Currently, significant effort in proteomics research is directed towards algorithms for identifying the many hundreds to thousands of proteins present in complex biological samples. This is done via the “shotgun” method using tandem mass spectrometry (MS/MS) technology, which generates large datasets of mass spectra with the goal being identification of the molecular entities that generated those spectra [3]. A single experiment from a modern mass-spectrometer can generate up to the order of 5-10K MS/MS spectra in less than an hour. Associating the spectra with their true peptide/protein identification involves searching large protein databases to retrieve, score and rank potential candidates. Depending upon the size of the database and constraints applied on the search, each spectrum may have to be evaluated against over 100K candidates to select the one that best explains the observed data.
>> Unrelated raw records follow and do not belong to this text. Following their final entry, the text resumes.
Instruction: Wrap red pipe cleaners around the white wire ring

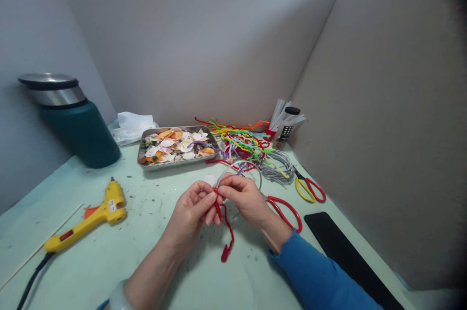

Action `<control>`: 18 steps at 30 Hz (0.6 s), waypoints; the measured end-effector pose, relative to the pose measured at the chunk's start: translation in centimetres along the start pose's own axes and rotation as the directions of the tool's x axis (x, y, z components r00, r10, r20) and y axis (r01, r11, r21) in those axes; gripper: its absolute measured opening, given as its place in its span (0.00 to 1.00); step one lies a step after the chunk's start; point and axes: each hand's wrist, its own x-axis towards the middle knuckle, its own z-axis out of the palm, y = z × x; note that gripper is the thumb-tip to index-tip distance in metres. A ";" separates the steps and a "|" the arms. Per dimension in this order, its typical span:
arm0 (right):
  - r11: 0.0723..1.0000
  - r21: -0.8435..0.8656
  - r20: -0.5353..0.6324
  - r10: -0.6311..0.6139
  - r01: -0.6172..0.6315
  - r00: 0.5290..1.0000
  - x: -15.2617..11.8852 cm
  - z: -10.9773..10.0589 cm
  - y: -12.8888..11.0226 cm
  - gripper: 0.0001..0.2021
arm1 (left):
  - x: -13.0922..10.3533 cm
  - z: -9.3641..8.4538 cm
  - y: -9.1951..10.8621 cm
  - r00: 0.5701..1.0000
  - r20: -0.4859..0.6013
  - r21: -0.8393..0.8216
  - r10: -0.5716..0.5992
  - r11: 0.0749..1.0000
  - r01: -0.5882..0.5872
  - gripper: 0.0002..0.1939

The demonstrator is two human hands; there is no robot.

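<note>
A: From the head view, how do the hands sit?

B: They meet mid-table, fingertip to fingertip. The left hand (193, 207) comes in from the near left, thumb on top and fingers curled beneath. The right hand (246, 200) comes from the near right, its back turned up, the forearm covered by a blue sleeve (317, 271).

A: And the grip?

B: The left thumb and forefinger pinch a red pipe cleaner (229, 232) near its upper end. The right thumb and forefinger press on it at nearly the same spot, just beside a thin grey loop (261, 178) that arcs up behind the right hand.

A: Where does the red piece go from there?

B: Its tail hangs below the fingers toward the near side, ending in a small hook.

A: What's around them?

B: Red-handled scissors (297, 215) lie just right of the right wrist, partly hidden by it. Beyond the hands are a tangle of coloured pipe cleaners (241, 137) and, far left of it, a metal tray (175, 166) of shells. A yellow glue gun (85, 225) lies well to the left.
</note>
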 end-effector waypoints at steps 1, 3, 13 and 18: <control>1.000 -0.007 0.001 -0.005 0.005 1.000 0.0 0.0 -0.1 0.06 | 0.0 0.0 0.0 1.000 -0.006 0.002 0.001 1.000 -0.001 0.09; 1.000 -0.026 0.008 -0.017 0.017 1.000 -0.1 0.1 -0.2 0.07 | 0.0 0.1 0.1 1.000 -0.014 0.005 0.006 1.000 -0.006 0.10; 0.995 -0.076 0.010 -0.063 0.063 0.998 -0.2 0.2 -0.4 0.07 | 0.1 0.1 0.1 0.999 -0.032 0.022 0.007 1.000 -0.006 0.09; 0.997 -0.062 0.007 -0.047 0.048 0.999 -0.2 0.3 -0.4 0.06 | 0.2 0.0 0.1 0.999 -0.033 0.006 0.002 1.000 -0.002 0.08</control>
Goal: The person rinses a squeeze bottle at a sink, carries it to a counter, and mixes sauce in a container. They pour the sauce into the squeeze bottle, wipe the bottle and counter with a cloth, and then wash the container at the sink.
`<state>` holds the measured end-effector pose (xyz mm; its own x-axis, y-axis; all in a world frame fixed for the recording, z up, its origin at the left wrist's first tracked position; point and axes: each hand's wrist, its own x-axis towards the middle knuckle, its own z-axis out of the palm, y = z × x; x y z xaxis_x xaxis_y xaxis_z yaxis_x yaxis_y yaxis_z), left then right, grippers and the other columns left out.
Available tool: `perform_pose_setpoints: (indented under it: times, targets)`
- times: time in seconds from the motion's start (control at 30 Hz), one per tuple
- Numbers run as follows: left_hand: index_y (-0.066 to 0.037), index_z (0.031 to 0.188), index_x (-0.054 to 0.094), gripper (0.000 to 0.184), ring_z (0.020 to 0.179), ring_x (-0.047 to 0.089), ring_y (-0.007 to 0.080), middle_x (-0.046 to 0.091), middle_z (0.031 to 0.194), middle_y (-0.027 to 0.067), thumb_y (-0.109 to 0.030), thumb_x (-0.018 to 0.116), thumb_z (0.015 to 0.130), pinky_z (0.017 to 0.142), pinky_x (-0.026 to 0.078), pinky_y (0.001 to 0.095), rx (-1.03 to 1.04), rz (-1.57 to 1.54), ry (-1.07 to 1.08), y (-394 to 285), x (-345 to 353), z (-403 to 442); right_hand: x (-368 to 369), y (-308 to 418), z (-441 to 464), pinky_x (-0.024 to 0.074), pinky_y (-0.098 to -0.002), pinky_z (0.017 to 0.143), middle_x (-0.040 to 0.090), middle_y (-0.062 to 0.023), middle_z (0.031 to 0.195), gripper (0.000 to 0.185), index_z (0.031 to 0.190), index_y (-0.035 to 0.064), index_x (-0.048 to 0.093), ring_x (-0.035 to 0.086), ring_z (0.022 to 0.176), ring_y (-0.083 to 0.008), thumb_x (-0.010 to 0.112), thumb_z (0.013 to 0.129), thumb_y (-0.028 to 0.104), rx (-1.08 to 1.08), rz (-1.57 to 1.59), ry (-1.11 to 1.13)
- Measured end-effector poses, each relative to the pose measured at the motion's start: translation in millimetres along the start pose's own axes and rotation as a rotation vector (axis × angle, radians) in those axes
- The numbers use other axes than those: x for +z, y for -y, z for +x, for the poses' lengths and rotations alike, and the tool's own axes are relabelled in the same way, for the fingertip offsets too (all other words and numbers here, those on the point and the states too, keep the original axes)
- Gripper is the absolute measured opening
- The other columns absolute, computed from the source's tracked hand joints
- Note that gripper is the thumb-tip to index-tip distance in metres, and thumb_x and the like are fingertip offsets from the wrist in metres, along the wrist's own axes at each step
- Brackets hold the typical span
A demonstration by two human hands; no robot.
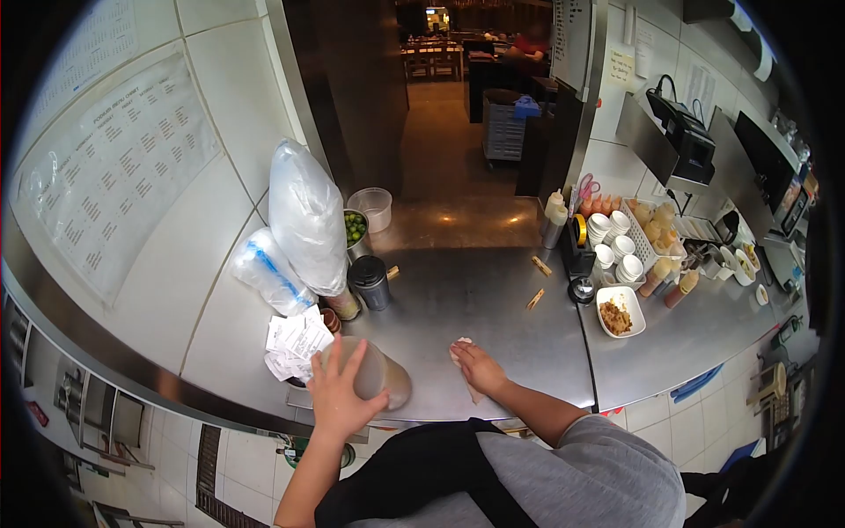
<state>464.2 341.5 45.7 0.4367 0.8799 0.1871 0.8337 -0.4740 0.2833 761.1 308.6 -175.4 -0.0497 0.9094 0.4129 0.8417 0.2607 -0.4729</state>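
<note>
A tall translucent plastic container [387, 374] stands near the front left edge of the steel counter. My left hand [341, 387] is around its near side, with thumb and fingers spread against the wall. What fills its lower part looks brownish, but I cannot make it out. Farther right, my right hand [480, 366] presses a pale cloth [473, 392] onto the counter, the fingers together over it. Crumpled white paper slips [299, 336] lie just left of the container. Behind it is a dark lidded cup [370, 283].
Bagged white goods [305, 216] lean on the left wall beside a tub of green limes [355, 227]. Clothespins [535, 299] lie mid-counter. To the right are a white bowl of food [620, 311], stacked cups [607, 229] and sauce bottles [681, 289]. The steel counter [458, 308] ends close to my body.
</note>
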Motion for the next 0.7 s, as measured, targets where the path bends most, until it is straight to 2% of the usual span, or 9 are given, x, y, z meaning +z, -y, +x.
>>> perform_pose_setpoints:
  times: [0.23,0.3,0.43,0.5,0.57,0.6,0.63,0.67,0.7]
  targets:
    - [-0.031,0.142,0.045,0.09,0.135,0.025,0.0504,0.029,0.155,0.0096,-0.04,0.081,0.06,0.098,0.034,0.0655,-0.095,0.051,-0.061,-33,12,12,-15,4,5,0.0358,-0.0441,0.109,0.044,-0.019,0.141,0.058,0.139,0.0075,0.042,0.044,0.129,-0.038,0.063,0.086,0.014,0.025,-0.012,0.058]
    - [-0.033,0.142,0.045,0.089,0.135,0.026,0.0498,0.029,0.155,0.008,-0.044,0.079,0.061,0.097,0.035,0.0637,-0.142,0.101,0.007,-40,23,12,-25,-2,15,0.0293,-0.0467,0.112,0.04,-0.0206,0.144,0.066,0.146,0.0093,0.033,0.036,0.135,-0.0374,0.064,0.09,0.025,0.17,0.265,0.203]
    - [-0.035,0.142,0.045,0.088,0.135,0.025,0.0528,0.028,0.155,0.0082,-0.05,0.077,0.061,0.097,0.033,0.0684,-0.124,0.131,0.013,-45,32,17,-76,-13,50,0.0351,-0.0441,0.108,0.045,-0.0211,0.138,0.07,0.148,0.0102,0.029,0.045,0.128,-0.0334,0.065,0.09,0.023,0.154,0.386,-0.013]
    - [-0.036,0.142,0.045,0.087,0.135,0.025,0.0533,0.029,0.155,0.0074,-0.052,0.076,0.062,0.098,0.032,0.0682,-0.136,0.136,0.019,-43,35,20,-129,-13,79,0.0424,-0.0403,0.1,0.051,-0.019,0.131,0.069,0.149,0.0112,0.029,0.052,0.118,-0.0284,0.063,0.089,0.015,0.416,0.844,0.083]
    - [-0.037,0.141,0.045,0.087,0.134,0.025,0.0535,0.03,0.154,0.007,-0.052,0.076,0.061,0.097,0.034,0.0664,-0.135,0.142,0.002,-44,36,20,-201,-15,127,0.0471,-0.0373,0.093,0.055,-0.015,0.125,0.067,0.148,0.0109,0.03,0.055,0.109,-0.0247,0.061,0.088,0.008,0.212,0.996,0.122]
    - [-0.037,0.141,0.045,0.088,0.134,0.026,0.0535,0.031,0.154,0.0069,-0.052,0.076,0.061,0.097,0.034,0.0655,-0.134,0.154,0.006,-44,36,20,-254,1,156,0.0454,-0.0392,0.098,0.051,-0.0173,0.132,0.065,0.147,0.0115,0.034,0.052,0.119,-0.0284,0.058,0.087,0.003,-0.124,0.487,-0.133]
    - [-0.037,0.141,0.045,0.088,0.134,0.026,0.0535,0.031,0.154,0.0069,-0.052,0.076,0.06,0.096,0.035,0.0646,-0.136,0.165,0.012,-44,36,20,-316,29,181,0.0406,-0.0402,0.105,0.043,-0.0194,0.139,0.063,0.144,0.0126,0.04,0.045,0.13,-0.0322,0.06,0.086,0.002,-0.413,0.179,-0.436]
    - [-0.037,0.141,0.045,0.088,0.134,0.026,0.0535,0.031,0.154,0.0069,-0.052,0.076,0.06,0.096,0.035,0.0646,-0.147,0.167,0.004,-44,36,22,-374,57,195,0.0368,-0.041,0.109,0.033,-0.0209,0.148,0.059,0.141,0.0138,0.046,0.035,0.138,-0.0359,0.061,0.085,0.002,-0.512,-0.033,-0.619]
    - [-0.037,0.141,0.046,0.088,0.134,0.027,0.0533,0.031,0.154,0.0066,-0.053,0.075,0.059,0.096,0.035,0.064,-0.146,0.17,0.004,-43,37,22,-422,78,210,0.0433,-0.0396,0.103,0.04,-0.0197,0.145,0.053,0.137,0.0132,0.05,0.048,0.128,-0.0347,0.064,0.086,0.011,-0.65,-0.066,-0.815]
Scoring and evaluation of candidates involves several steps, and requires significant computation time depending upon the algorithm applied. High noise content and variability in MS/MS datasets present difficult data analysis challenges that contribute to loss of identifications. Current state-of-the-art algorithms have a very low coverage and only < 30% of spectra in a large-scale experiment are statistically confidently assigned with a candidate [4]. Consequently, newer more complex scoring algorithms are constantly being researched and developed – these typically provide a significant boost in identification accuracies at the expense of greater computational cost. For example, a recent probabilistic scoring algorithm called CSPI (details to follow) confidently identifies more spectra at a controlled false discovery rate (FDR) as compared with popular state-of-the-art methods [5]. However, due to the complexity of the model, it takes several seconds to evaluate each spectrum under constrained searches, which is at least two orders of magnitude more than the closest competitor. Moreover, search time will rapidly increase due to greater number of candidates being evaluated, if constraints such as allowable post-translationally modified forms of proteins are removed or reduced, as will be necessary for a more thorough analysis of the data [6].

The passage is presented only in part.